## Task instructions
When you reach the line with "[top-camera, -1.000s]" in the listing below, write out that line and every one after it exactly, and skip the pictures.

## Data extract
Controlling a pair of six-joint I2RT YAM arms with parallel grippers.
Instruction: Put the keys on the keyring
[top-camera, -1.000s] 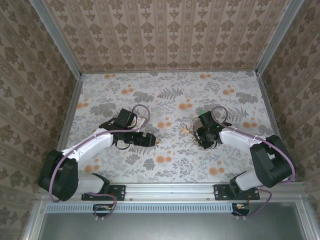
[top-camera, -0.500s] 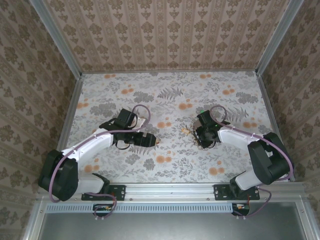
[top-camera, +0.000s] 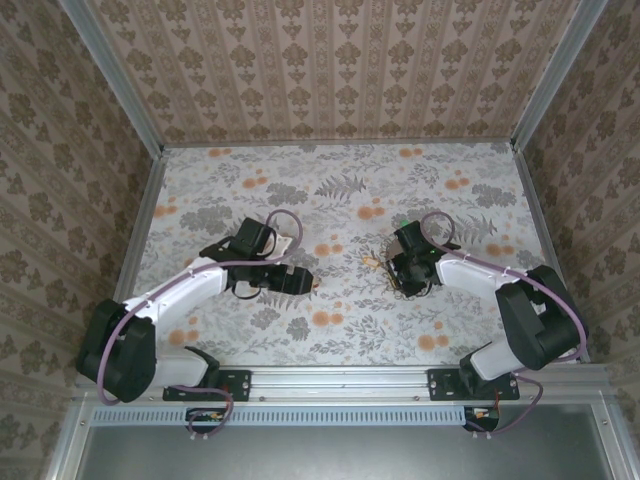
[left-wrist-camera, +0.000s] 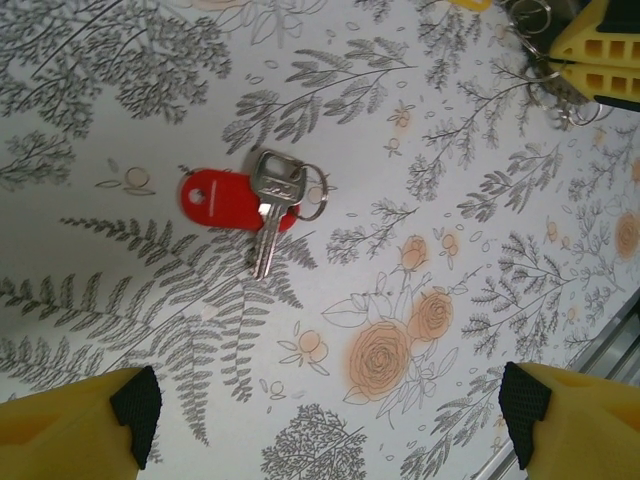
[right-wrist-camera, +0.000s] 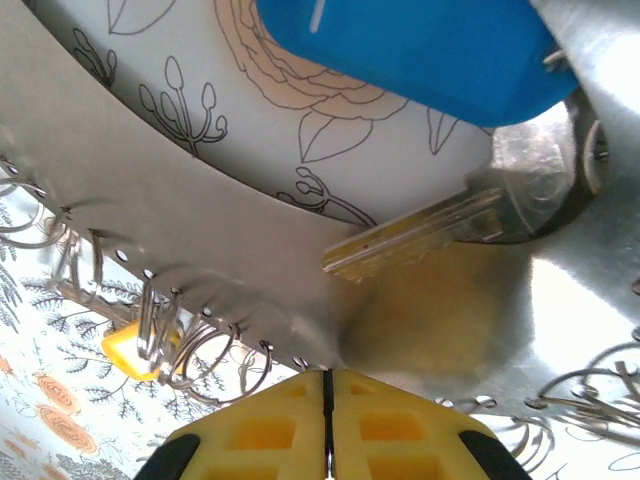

## Written response
[top-camera, -1.000s] 
[top-camera, -0.500s] 
[top-camera, +0.000s] 
[left-wrist-camera, +0.000s] 
[right-wrist-camera, +0.000s] 

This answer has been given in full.